The maker of Camel, Pall Mall and Natural American Spirit brand cigarettes says it earned $82 million, or 28 cents per share, in the period that ended March 31. That’s up from $8 million, or 3 cents per share, a year earlier.
Adjusted to exclude one-time items, such as a settlement with governments in Canada, Reynolds American earned $1.11 per share. Analysts polled by Thomson Reuters on average expected adjusted profit of $1.07.
The company said its revenue excluding excise taxes rose 3.4 percent to $1.99 billion from $1.92 billion a year ago. Analysts had expected $1.91 billion.
It reaffirmed its forecast that it will earn $4.80 to $5.00 per share this year from continuing operations.
Based in Winston-Salem, N.C., the company said it sold 18.2 billion cigarettes in the period, 2.5 percent fewer than a year earlier, when retailers and wholesalers cut their orders ahead of a one-time federal tax on inventory. Adjusting for those cuts, cigarette volume declined 4.8 percent.
The company estimates that cigarette volume fell 7.3 percent industrywide.
Reynolds American’s market share rose 0.2 points to 27.9 percent as sales of Pall Mall cigarettes rose.

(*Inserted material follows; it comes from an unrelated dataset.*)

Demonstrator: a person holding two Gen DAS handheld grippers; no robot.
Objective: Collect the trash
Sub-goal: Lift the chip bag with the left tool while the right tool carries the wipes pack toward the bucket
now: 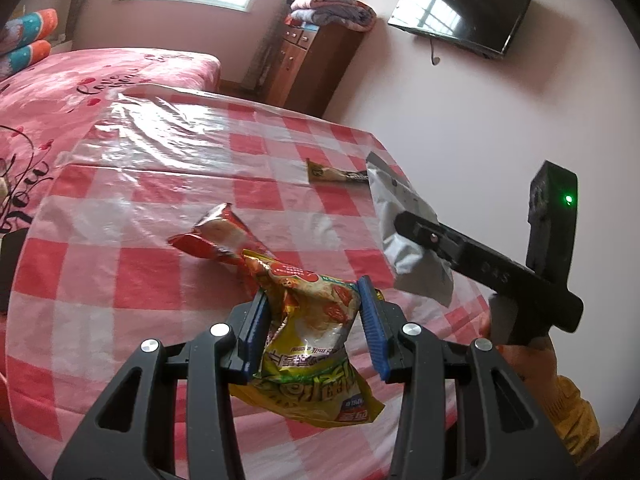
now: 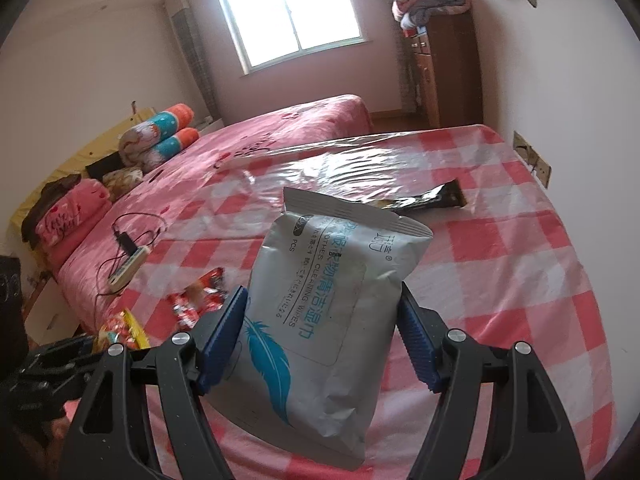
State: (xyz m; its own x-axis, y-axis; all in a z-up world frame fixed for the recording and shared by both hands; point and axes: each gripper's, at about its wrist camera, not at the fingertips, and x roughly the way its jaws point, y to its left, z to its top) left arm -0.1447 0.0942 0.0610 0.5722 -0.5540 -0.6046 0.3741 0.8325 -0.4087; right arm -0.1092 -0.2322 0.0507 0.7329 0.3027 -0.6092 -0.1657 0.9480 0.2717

The company has been aggressively promoting Pall Mall as a longer-lasting and more affordable cigarette during the recession.
The company said volumes of its Kodiak and Grizzly smokeless tobacco grew 12.2 percent compared with the year-ago period.
Reynolds American and other tobacco companies are focusing on cigarette alternatives — such as snuff and chewing tobacco — for future sales growth as tax increases, smoking bans, health concerns and social stigma make the cigarette business tougher.